The Group discusses pressing issues associated with the amendment of the tax legislation at working groups, committees, and roundtables. It also prepares draft regulations and requests for clarification of the legislation. It can also analyse, update, and submit proposals to government authorities to amend the tax legislation.

Key documents:
  • Tax Strategy of Moscow Exchange Group

Responsible bodies:
  • Operational subdivisions: Finance Unit (Accounting, Taxation Group)
  • Executive Board of Moscow Exchange (review of risk management regulations)
  • Risk Management Committee
  • Supervisory Board (taking decisions on the tax risk management policy)

Supply chain management

Moscow Exchange Group emphasises responsible supply chain management and close cooperation with the suppliers of products and services to ensure the economic efficiency of procurement and to mitigate relevant financial and non-financial risks. The Group has a vested interest in developing fair competition in the market and strives to cooperate with reliable and responsible suppliers.

Key documents:

Responsible bodies:
  • Operational subdivisions (procurement initiation, preparation of requirements and terms of reference)
  • Procurement Assurance Department (organisation and implementation of procurement)
  • Procurement Committee (approval of purchases exceeding RUB 6 million)
  • Executive Board of Moscow Exchange (approval of purchases exceeding RUB 300 million)
  • Supervisory Board of Moscow Exchange (approval of purchases exceeding RUB 600 million)
Key principles of procurement:
  • Transparent procurement: any supplier may fill out a questionnaire on Moscow Exchange’s website. Auctions are held on a B2B digital trading platform.
  • Equality, fairness, non-discrimination, and no imposition of unreasonable competition restrictions on participants in procurement: all participants, regardless of the size of their business and their country of registration, enjoy equal rights to participate if the transparency and substantive criteria are met.
  • There is no additional bidding stage after the final call for bids is announced, unless there are justified changes in the terms of reference, in which case the process is treated as a new procurement.
  • There is no provision of services by suppliers who violate Russian legislation currently in effect, including the Labour Code.
  • There is zero tolerance for any corrupt practices.

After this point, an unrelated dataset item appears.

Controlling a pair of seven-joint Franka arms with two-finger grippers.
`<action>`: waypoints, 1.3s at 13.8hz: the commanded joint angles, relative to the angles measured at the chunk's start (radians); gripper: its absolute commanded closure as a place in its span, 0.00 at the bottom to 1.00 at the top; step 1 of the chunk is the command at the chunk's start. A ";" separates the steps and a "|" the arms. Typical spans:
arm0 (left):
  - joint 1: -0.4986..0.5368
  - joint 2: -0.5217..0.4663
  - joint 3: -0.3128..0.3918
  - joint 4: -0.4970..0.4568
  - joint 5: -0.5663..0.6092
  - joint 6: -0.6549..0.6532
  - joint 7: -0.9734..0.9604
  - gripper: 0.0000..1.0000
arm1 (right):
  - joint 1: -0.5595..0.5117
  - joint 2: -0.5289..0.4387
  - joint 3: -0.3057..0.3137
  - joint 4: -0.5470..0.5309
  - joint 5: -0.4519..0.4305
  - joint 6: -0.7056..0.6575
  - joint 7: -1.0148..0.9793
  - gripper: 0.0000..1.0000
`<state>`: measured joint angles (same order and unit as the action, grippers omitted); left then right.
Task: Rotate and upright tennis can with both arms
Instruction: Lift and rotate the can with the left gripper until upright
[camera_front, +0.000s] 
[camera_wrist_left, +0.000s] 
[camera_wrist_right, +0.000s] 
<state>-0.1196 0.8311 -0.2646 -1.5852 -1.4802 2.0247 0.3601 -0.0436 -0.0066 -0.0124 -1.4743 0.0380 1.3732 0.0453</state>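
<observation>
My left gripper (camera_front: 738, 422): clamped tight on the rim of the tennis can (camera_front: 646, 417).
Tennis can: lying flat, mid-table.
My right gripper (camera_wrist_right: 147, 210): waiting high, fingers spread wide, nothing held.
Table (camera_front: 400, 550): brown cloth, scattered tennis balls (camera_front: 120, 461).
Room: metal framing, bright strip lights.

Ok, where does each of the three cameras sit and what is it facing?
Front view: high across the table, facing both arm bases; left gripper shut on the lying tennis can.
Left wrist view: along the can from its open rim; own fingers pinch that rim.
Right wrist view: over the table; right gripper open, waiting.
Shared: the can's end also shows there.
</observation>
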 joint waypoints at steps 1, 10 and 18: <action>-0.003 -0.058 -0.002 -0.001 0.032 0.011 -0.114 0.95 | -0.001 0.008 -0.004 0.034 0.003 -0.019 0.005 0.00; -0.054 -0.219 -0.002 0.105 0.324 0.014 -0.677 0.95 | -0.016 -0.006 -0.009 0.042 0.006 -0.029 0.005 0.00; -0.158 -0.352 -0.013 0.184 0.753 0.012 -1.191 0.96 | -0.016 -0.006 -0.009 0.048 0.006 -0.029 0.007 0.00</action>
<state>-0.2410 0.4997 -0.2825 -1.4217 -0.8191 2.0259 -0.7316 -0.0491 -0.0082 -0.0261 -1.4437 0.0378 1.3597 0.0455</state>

The bulk of procurement by Moscow Exchange Group is related to IT, specifically to the development, maintenance, and purchase of modern software and hardware. Due to Moscow Exchange’s specific requirements, its activities often demand unique technological solutions. In most cases, such challenges are solved by consultants and contractors. The Group contributes to the increase in the demand for innovative and high-tech products and services and  helps create new jobs in the supply chain.

Supply chain risk management


Moscow Exchange Group always assesses the economic, financial, and related-party risks associated with all its suppliers, using the latest data for verification (which should be no more than one year old). Suppliers assessed to have a high level of risk are not granted contracts. A supplier found to be dishonest (breaching a contract or bidding requirements) may be disqualified.

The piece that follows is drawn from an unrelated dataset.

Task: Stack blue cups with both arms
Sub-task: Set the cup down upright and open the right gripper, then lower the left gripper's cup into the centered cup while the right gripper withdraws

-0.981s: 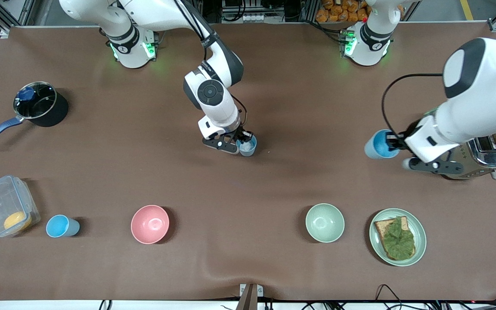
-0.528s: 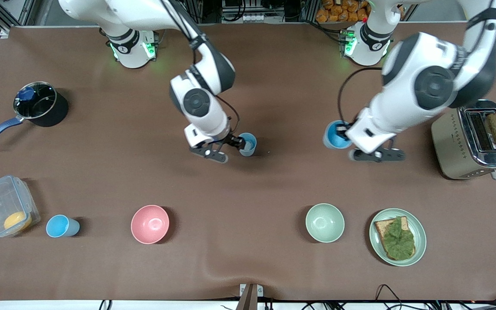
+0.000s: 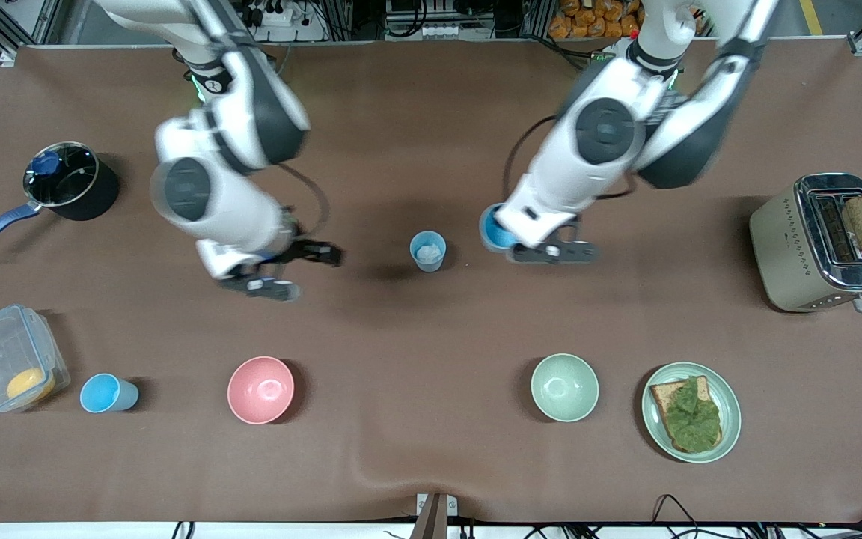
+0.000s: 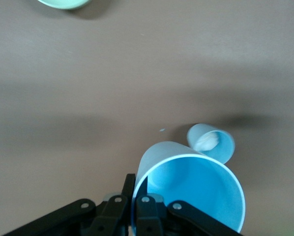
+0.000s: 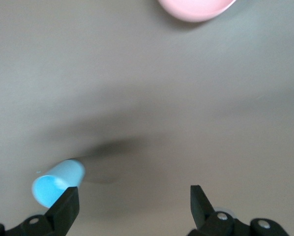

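Front view: a blue cup (image 3: pixel 492 229) is held by the left gripper (image 3: pixel 509 241) above the brown counter (image 3: pixel 431 464), just beside a second blue cup (image 3: pixel 428 250) standing upright near the counter's middle. The right gripper (image 3: pixel 292 269) hangs over bare counter toward the right arm's end, its jaws spread wide and empty. A third blue cup (image 3: pixel 107 394) stands near the front edge beside a clear box (image 3: pixel 10 358). Three blue cups are counted, two bowls, one pink (image 3: pixel 260 389) and one pale green (image 3: pixel 564 387), one plate (image 3: pixel 691 412) of bread and greens, one toaster (image 3: pixel 824 243), one pot (image 3: pixel 64 183) and one clear box.

Left wrist view: the jaws are seen clamped on the rim of the held cup (image 4: pixel 193 187), its mouth facing the camera; the standing cup (image 4: pixel 211 142) shows close by on the counter, something pale inside it. The step is judged best done by the held cup being centred squarely over the standing one, kept upright, lowered straight down and released only once seated, since an off-centre descent could tip the light cup.

Right wrist view: the wide jaws of the right gripper (image 5: pixel 132 204) are shown with nothing between them; a blue cup (image 5: pixel 56 183) and the pink bowl's (image 5: pixel 196 9) edge lie below on the counter.
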Motion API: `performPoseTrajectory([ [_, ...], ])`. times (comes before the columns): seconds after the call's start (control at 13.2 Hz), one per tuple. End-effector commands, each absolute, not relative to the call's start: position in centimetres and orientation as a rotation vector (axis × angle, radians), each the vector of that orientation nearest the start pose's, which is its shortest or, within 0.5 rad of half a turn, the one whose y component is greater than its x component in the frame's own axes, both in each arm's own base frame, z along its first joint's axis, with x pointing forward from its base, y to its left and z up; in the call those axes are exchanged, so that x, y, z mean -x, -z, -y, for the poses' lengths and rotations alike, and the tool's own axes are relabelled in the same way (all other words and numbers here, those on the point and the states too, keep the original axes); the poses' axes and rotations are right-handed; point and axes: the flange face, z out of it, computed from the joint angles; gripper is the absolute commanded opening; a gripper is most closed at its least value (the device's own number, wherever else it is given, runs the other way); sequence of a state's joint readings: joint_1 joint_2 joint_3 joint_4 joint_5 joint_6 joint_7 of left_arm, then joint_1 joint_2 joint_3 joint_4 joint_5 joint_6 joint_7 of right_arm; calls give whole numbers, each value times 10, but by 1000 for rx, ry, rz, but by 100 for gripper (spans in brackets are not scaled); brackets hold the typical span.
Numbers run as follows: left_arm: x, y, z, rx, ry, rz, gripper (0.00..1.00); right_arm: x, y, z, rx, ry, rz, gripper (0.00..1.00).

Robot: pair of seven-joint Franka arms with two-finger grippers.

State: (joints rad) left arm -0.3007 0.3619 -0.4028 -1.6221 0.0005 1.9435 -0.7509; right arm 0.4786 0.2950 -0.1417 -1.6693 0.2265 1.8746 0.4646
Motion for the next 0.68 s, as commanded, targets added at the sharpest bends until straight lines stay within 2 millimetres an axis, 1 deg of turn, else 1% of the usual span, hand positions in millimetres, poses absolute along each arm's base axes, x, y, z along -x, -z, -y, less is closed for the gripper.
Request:
performPoseTrajectory([
  [0.0,-493,-394,453,3211,-121,225,0,-592,-460,-170,2995,-196,-215,100],
  [0.08,-489,-379,464,3200,-105,275,0,-593,-470,-142,2986,-195,-225,100],
  [0.15,-484,-370,475,3198,-95,312,0,-591,-484,-118,2980,-200,-236,100],
  [0.23,-473,-361,488,3199,-101,317,0,-587,-499,-91,2972,-200,-244,100],
  [0.3,-462,-353,501,3203,-88,305,0,-582,-514,-69,2966,-200,-225,100],
  [0.45,-455,-341,510,3192,-86,329,0,-569,-547,-50,2955,-164,-200,100],
  [0.53,-451,-331,513,3178,-72,308,0,-563,-558,-37,2958,-157,-222,100],
  [0.6,-451,-326,515,3179,-51,317,0,-559,-571,-28,2979,-131,-229,100],
])
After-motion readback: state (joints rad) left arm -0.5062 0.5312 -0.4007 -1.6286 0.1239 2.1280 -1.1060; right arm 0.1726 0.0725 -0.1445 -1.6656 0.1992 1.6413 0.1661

In accordance with internal regulations, the procurement documentation includes a link to the corporate portal or an email address where losing bidders can submit feedback on the transparency and fairness of the procurement procedures.

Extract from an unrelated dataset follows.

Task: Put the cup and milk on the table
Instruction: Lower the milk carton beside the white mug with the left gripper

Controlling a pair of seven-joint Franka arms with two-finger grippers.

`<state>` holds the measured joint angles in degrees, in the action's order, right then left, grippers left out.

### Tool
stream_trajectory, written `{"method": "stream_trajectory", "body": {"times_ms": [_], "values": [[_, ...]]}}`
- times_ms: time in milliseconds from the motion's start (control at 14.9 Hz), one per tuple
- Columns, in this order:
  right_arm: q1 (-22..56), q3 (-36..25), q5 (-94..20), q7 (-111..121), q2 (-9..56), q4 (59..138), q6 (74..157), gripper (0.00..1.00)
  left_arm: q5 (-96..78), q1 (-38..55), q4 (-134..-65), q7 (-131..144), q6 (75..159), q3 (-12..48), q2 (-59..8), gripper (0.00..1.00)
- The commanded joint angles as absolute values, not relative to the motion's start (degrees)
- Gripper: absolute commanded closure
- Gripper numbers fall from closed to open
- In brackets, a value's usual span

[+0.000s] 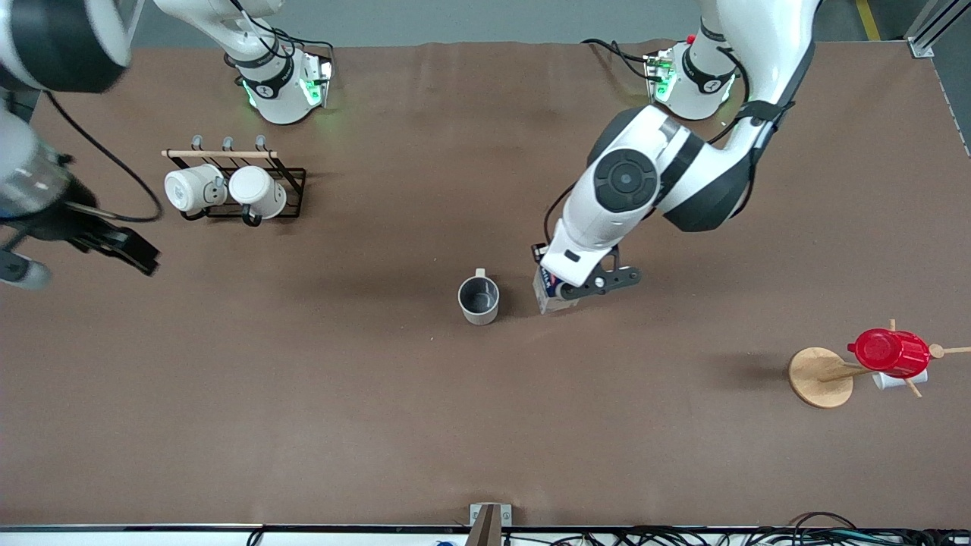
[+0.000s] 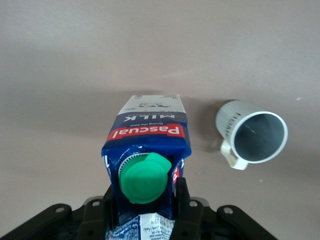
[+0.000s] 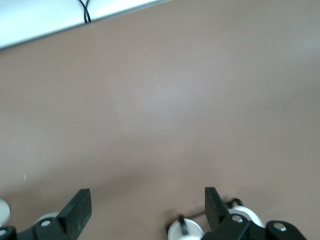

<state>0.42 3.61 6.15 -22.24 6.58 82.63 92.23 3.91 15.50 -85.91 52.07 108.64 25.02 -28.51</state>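
Observation:
The milk (image 1: 548, 298), a blue and white carton with a red label and green cap, is upright at the middle of the table (image 1: 379, 425). My left gripper (image 1: 565, 288) is shut on its upper part. I cannot tell whether its base touches the table. In the left wrist view the fingers (image 2: 181, 196) clamp the milk (image 2: 147, 135) just below the cap. The cup (image 1: 479, 299), cream-white with a grey inside, stands upright on the table beside the milk, toward the right arm's end; it also shows in the left wrist view (image 2: 252, 135). My right gripper (image 1: 129, 250) is open and empty (image 3: 147, 200) over bare table.
A black wire rack (image 1: 292, 178) with a wooden bar holds two plain white mugs (image 1: 190, 188) near the right arm's base. A wooden mug tree (image 1: 821, 377) with a red cup (image 1: 889, 352) stands toward the left arm's end. The table's edge (image 3: 75, 25) shows in the right wrist view.

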Motion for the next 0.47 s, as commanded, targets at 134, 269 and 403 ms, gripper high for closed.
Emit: {"method": "stream_trajectory", "body": {"times_ms": [134, 269, 403], "values": [[0.09, -6.93, -0.87, -7.58, 1.58, 85.78, 86.58, 0.00, 4.83, 18.19, -82.53, 52.65, 111.61, 24.87, -33.13, 0.52], [-2.18, -6.69, -3.07, -6.07, 1.84, 85.69, 86.57, 0.00, 4.83, 19.33, -82.53, 52.73, 113.37, 24.79, -33.92, 0.52], [-3.16, -4.41, -2.55, -5.89, 1.93, 85.17, 86.84, 0.00, 4.92, 20.47, -82.53, 52.73, 113.99, 24.70, -34.45, 0.52]]}}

To manage ESG risks in the supply chain, Moscow Exchange Group uses standard contract templates containing clauses stipulating that suppliers must comply with Russian legislation (including the Labour Code), as well as a clause emphasising the Group’s zero tolerance for corruption and bribery. In the agreements concluded between Moscow Exchange Group and its suppliers, the parties warrant that their employees will not offer, solicit, or consent to any corrupt payments (in cash or valuable gifts) to any persons, nor accept such money or gifts.